[Data extracted from a collection]
____________
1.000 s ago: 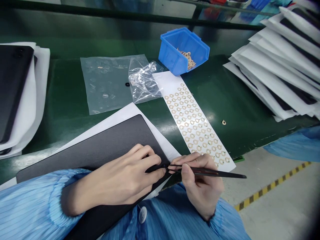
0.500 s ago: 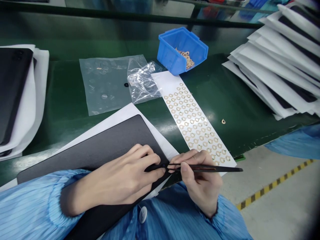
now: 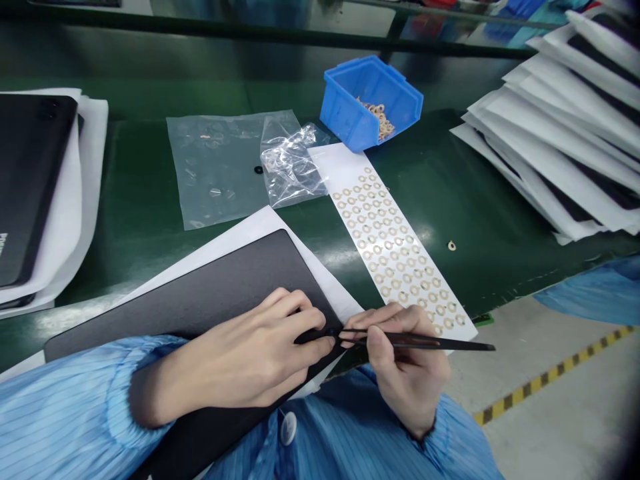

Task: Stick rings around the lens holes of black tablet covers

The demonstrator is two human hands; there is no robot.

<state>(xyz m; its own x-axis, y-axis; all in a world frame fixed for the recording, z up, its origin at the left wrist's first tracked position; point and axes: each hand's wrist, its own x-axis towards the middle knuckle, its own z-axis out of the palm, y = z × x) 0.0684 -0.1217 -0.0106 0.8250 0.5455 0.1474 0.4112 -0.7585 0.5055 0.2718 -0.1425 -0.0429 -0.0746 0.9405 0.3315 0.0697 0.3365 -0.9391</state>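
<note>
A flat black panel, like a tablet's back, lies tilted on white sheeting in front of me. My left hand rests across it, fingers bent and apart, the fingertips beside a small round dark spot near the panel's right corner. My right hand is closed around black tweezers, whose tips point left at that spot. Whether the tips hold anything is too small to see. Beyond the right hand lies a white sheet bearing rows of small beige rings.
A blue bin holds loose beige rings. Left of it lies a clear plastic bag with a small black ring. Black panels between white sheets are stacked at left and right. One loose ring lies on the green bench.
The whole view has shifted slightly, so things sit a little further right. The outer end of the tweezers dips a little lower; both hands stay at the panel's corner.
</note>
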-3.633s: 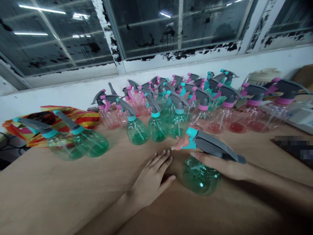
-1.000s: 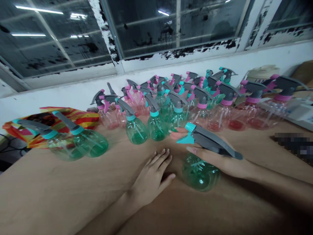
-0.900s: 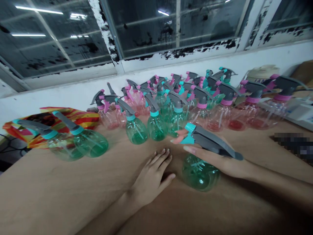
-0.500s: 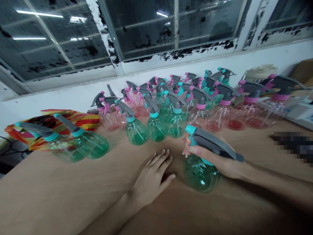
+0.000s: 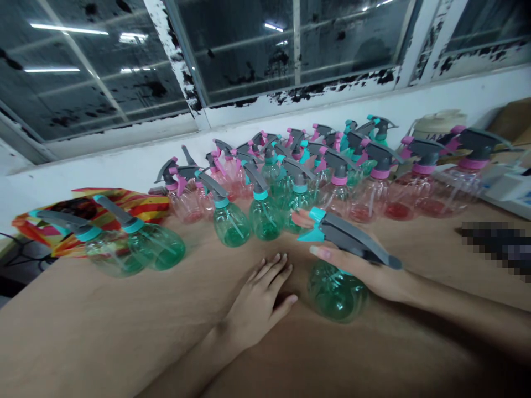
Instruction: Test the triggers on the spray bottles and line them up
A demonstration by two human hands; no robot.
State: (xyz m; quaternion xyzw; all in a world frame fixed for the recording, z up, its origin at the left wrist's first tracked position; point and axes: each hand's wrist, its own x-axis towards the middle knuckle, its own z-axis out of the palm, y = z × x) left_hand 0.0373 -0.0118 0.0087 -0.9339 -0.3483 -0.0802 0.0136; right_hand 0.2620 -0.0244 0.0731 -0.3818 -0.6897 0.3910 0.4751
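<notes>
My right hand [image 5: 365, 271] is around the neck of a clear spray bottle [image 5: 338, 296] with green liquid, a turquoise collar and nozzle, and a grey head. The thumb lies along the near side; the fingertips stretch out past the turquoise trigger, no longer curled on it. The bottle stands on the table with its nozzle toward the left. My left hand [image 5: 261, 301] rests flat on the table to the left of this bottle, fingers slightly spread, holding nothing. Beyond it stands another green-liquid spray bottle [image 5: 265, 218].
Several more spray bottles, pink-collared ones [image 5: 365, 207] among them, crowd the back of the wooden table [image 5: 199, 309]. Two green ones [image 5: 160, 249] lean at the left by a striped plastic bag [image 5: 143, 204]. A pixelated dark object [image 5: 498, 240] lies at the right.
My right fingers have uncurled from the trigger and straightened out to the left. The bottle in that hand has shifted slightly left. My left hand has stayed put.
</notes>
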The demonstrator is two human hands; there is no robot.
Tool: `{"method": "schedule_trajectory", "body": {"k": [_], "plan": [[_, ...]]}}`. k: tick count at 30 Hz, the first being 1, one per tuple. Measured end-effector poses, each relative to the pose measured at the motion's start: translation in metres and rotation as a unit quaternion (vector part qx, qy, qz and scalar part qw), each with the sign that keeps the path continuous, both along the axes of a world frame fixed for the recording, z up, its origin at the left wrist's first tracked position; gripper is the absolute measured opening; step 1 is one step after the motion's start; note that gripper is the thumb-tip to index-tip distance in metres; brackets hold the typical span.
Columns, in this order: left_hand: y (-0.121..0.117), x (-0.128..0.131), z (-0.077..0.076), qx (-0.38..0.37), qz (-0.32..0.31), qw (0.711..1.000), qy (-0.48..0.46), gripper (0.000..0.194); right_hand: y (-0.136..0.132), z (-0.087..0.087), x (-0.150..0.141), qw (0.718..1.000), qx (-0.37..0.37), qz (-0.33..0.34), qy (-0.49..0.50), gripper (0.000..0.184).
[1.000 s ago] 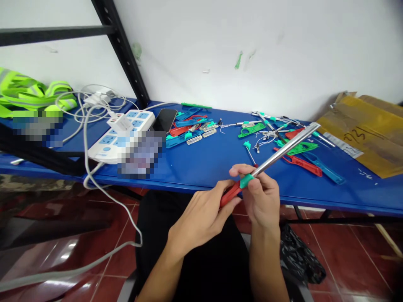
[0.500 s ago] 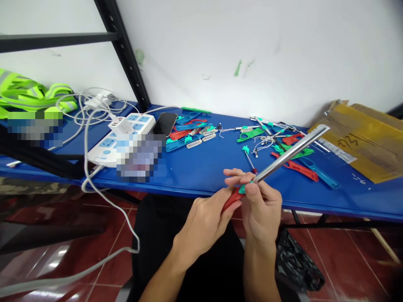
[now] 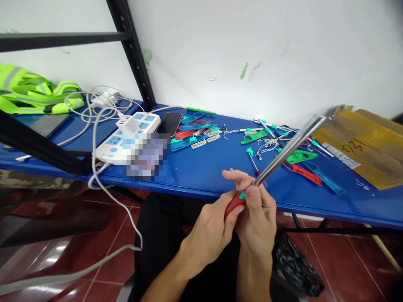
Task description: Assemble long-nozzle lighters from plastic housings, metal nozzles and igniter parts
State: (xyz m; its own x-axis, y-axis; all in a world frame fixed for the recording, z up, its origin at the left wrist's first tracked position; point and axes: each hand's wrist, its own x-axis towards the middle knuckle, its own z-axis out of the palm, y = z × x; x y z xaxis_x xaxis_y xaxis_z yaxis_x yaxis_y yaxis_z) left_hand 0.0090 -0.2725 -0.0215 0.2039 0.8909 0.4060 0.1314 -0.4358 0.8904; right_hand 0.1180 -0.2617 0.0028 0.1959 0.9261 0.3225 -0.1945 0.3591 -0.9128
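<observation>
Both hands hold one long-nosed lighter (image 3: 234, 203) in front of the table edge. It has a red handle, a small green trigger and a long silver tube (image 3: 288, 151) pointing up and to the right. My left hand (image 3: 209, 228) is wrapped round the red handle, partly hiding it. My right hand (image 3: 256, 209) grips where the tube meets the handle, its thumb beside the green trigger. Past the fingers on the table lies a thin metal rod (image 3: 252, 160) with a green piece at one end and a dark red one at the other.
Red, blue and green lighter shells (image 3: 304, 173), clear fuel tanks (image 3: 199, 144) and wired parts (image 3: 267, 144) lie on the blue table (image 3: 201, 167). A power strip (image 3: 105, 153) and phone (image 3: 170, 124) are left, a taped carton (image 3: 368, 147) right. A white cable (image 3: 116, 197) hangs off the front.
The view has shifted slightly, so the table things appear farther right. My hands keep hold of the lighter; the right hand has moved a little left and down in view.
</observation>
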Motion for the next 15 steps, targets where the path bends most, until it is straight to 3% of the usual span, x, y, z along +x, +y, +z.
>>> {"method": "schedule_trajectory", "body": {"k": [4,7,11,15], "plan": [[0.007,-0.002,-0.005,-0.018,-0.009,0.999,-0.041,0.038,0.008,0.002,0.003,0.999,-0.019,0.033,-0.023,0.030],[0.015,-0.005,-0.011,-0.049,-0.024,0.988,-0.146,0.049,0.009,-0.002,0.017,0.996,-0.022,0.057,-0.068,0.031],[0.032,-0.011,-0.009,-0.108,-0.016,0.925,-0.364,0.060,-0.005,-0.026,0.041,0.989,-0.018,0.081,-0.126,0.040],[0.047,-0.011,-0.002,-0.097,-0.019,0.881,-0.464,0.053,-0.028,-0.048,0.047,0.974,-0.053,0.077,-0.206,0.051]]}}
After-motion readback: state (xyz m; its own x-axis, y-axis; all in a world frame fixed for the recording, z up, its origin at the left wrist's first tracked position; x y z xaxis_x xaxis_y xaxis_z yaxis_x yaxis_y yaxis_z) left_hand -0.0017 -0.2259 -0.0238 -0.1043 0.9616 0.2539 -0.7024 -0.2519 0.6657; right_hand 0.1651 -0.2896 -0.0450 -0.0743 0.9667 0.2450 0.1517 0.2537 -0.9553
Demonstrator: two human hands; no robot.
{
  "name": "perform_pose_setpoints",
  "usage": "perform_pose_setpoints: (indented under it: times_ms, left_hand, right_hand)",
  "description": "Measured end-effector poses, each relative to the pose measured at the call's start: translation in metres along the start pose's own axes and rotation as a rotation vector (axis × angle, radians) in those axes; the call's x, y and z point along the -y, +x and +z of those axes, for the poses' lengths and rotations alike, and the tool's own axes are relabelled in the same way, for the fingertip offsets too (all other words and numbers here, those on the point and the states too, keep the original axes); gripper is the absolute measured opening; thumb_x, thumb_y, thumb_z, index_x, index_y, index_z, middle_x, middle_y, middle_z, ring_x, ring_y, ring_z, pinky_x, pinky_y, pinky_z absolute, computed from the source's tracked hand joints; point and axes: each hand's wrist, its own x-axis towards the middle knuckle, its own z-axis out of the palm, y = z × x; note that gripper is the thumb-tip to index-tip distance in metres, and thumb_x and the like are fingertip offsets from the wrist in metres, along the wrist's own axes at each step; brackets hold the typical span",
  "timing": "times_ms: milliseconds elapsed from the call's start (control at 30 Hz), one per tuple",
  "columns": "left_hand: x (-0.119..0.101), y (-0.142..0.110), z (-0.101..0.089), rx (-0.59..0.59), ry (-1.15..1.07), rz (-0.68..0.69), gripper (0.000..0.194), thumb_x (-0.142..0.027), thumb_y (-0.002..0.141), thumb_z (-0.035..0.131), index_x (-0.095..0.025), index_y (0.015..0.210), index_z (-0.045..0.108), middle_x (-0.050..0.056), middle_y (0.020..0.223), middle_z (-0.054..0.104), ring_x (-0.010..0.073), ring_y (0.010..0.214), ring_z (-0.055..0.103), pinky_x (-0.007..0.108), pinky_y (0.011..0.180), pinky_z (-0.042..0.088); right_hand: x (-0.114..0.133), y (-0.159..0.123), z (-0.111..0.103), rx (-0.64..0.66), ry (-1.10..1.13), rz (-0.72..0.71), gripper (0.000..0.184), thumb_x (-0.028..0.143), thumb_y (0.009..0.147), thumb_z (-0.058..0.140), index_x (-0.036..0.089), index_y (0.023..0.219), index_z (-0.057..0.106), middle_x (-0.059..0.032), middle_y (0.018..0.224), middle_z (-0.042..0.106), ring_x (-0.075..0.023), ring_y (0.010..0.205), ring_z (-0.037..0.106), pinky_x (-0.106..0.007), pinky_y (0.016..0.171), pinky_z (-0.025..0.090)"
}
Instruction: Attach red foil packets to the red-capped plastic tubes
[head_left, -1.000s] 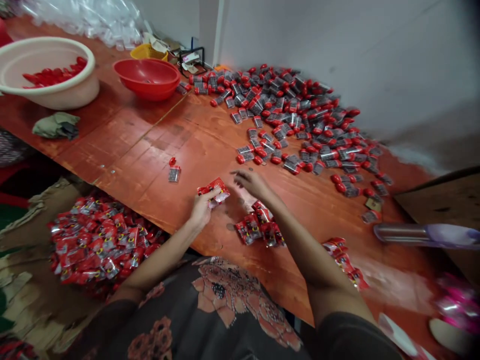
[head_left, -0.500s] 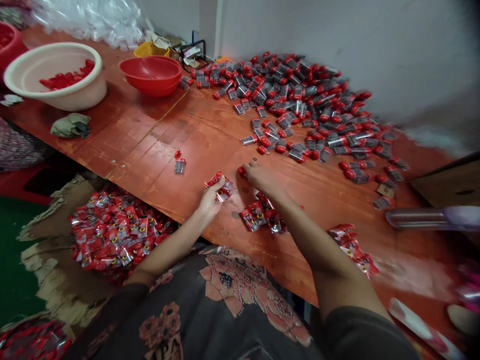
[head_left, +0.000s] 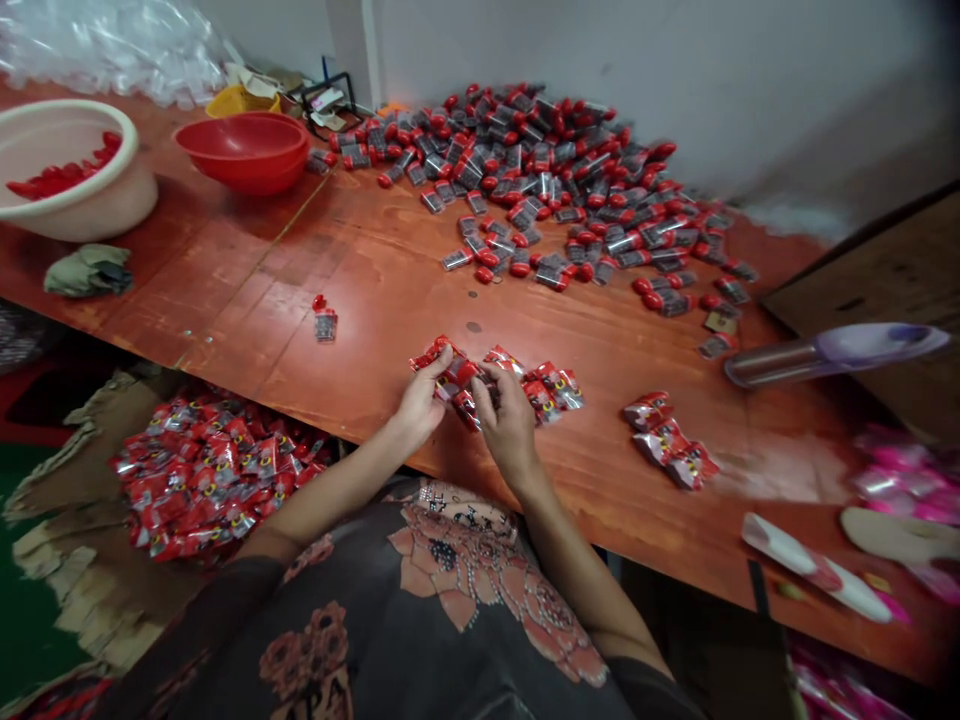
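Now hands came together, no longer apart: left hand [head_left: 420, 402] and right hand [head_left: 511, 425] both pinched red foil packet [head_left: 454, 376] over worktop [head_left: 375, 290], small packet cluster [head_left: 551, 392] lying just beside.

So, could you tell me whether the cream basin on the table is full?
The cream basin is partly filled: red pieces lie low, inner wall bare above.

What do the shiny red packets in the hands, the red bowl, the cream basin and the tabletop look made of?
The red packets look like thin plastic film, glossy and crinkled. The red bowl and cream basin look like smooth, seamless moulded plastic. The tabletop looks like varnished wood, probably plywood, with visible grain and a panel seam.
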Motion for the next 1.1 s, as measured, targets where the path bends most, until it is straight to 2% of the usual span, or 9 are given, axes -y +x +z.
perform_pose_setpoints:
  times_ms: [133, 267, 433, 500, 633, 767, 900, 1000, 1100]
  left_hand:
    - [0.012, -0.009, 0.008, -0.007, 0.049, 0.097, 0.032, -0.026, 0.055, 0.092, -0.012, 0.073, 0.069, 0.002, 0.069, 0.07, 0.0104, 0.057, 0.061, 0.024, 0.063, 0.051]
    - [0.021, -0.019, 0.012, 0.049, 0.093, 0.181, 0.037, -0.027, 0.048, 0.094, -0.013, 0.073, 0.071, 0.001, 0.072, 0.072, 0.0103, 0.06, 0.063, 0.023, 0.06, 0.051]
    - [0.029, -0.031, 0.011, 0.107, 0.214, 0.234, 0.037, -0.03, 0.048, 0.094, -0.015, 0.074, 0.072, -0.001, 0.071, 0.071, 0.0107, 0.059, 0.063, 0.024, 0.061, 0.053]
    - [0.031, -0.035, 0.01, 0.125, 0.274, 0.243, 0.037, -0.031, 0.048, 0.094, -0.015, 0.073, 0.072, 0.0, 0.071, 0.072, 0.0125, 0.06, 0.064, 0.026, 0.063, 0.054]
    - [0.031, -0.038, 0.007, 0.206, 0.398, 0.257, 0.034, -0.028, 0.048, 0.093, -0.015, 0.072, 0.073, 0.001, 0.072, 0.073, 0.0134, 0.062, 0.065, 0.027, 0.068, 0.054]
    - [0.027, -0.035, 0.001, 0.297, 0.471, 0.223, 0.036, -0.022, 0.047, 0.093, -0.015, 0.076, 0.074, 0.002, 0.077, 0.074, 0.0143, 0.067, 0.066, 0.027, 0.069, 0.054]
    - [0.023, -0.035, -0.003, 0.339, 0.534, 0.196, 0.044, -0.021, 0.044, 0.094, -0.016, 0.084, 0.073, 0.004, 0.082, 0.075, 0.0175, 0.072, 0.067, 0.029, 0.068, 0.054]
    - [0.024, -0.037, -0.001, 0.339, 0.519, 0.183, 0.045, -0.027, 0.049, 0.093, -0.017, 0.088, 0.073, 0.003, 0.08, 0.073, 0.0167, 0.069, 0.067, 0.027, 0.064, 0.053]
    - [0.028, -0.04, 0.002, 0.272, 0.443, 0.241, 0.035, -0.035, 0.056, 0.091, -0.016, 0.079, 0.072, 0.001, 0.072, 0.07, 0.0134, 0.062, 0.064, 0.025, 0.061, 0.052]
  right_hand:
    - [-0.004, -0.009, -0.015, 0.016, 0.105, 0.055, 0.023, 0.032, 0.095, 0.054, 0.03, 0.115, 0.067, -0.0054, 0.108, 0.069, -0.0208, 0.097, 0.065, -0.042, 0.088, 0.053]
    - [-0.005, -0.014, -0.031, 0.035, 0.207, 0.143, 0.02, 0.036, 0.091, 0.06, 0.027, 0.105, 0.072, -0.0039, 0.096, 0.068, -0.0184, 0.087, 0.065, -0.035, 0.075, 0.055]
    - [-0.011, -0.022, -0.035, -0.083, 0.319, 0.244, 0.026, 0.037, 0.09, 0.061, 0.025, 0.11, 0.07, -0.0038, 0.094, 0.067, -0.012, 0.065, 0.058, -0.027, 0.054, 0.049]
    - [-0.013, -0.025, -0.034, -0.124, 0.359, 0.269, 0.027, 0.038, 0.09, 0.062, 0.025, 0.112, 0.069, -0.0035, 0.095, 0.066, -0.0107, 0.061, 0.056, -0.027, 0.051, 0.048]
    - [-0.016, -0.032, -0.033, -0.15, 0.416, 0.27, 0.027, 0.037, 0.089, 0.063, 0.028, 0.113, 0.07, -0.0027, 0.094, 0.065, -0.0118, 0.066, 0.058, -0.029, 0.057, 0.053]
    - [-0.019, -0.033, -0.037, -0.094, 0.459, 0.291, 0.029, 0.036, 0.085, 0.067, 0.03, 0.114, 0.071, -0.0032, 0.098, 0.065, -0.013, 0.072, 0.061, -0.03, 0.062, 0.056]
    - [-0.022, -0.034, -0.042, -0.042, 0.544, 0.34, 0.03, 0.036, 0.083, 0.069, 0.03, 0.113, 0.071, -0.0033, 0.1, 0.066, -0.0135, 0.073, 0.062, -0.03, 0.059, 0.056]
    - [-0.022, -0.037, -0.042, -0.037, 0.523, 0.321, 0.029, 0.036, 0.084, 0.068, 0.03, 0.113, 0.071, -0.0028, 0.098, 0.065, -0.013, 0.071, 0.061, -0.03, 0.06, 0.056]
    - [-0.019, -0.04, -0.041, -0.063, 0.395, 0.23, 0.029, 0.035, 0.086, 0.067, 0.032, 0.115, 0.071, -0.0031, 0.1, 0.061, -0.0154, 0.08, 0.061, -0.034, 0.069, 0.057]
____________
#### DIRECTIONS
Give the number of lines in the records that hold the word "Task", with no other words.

#### COMPLETED EXERCISE
2